И я догадываюсь, брови хмуря, —
Как хороша – к какой толпе пристала —
Как там клубится легких складок буря…
4–8 января 1934; июнь 1935
Мандельштам «тщательно сохраняет ритм (перебои ударений, разрушающие привычный русскому читателю ямб) и синтаксис подлинника (громоздкие, обычно упрощаемые периоды), – замечает М.Л. Гаспаров, – но решительно меняет его стиль: вместо образов изящных и нежных вводит нарочито резкие, в духе собственной поэтики этих лет. Такие слова как “шепоты каленые”, “тропинки промуравленные”, “трещины земли”, “незыблемое зыблется”, “как сокол после мыта (линьки)”, “щекочет и муравит”, “деревенское молчанье плавит”, “силки и сети ставит”, “о радужная оболочка страха!”, “люлька праха”, “ресничного взмаха”, “покой лебяжий”, “с горящей пряжей”, “вода разноречива”, “сверхобычно”, “косящий бег”, “в горсть зажал пепел наслаждений”, “к земле бескостной”, “очаг лазури”, “клубится складок буря” и т. п., целиком принадлежат переводчику» [572] .

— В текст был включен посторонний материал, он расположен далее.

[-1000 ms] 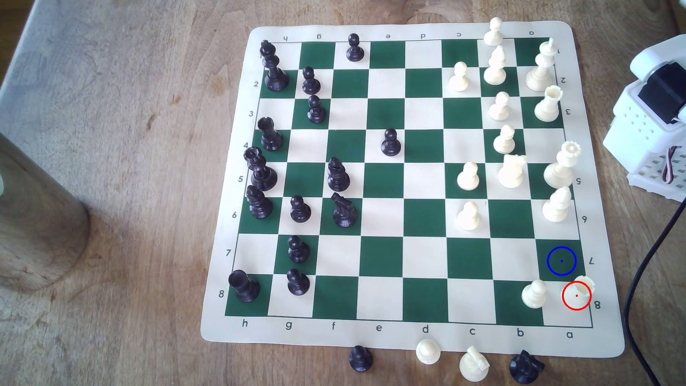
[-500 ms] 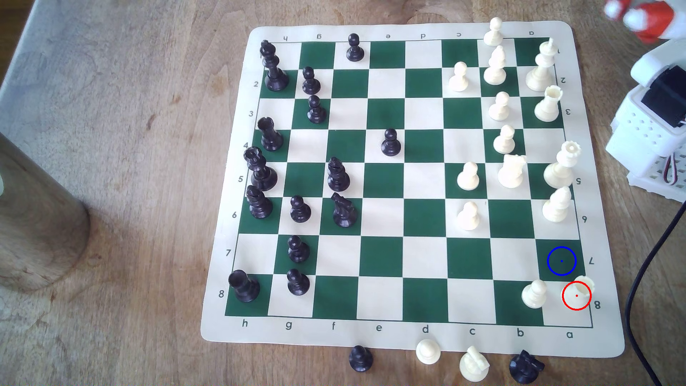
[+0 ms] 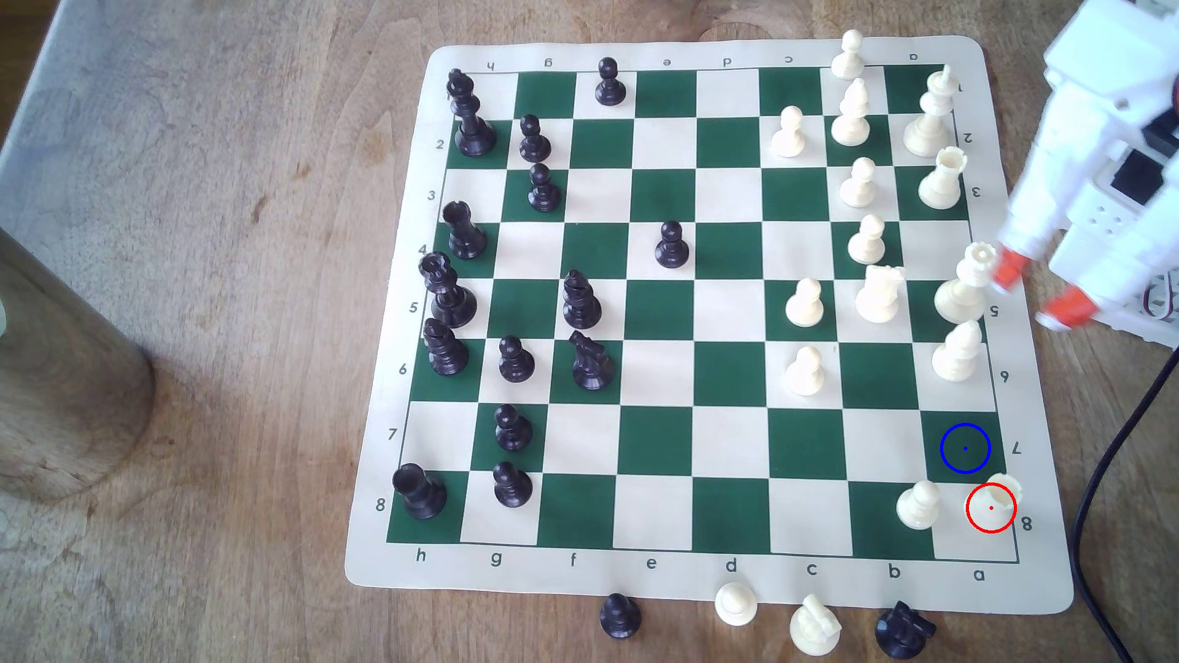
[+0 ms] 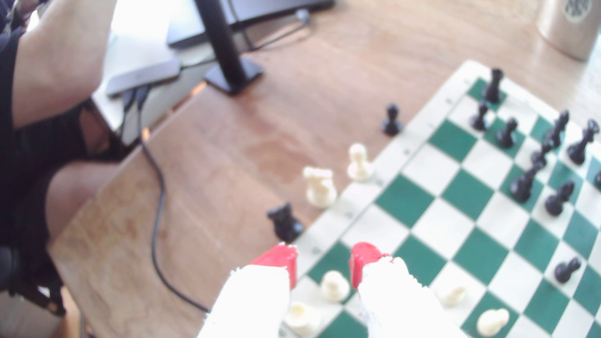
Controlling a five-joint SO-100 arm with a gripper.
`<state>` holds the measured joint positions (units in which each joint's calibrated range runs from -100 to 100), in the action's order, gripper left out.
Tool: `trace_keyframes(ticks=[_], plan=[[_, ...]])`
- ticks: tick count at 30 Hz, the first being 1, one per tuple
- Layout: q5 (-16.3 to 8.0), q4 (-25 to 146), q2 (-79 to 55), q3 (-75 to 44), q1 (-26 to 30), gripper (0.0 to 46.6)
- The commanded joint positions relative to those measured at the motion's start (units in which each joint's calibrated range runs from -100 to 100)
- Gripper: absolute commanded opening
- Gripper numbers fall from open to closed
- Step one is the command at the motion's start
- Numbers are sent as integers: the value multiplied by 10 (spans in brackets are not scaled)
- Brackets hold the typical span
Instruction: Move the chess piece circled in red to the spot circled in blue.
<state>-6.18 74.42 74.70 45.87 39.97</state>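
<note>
Background. A wooden tabletop (image 3: 191,319) with visible grain carries a roll-up board mat (image 3: 702,580). A metallic cylinder (image 3: 57,382) stands at nine o'clock in the exterior view. In the wrist view, a black monitor stand (image 4: 227,61) rises beyond the table edge; a dark cable (image 4: 156,208) trails across the wood. Bright daylight washes surfaces.

- You have the rook (image 3: 998,503) on the board's (image 3: 657,577) corner square at the exterior view's lower right.
- The ringed spot (image 3: 965,448) adjoins it, behind.
- A pawn (image 3: 919,505) stands just left.
</note>
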Motion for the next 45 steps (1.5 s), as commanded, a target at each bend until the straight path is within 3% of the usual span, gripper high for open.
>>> trace_keyframes(ticks=[1,6,7,8,16,21,26,45], plan=[[-32,34,-25,-52,13,203],[-25,61,-76,-20,22,217],[-9,74,-78,-10,23,218],[-7,67,-80,18,29,221],[-23,-11,-177,72,39,234],[-46,-74,-254,81,47,193],[-56,-100,-269,98,69,203],[-66,-136,-359,141,92,178]])
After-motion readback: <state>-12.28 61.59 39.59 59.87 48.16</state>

Не исключено, что в первом сонете «после мыта» может значить у Мандельштама «после охоты» (как полагает, например, А.Г. Мец), хотя в «Слове о полку Игореве», откуда это древнее слово пришло в мандельштамовские стихи, «в мытех» обозначает линьку. Во всяком случае, легче можно представить сокола исчезнувшим (из поля зрения, унесенным) после охоты, где он проявил себя во всей красе, чем после линьки. Вообще Мандельштам нередко использует те ли иные выражения в собственном, необщем значении. Есть основания предположить, что глагол «муравит» (в общеупотребительном значении «муравить» – покрывать посуду глазурью) во втором сонете может иметь связь с еврейским словом “mure” («меланхолия, горечь, печаль»; идиш). На подтекстуальное значение этого слова для стихотворения «Нет, не спрятаться мне от великой муры…» указал Л. Городецкий (об этом мы писали выше), но вероятно привлечение этого подтекста и в данном случае, для характеристики пения «сиротствующего соловья», оплакивающего своих пернатых близких. «Муравит» несомненно приводит на память «буравит», но можно ли предположить, что песня соловья «буравит» ночь? Если только в значении «тревожит», пронзает тишину: скорбное “mure” соединяется с «буравит» и порождает, предположительно, это «муравит». Определение же «промуравленные» (тропинки) из первого сонета, по нашему мнению, восходит к выражению «трава-мурава».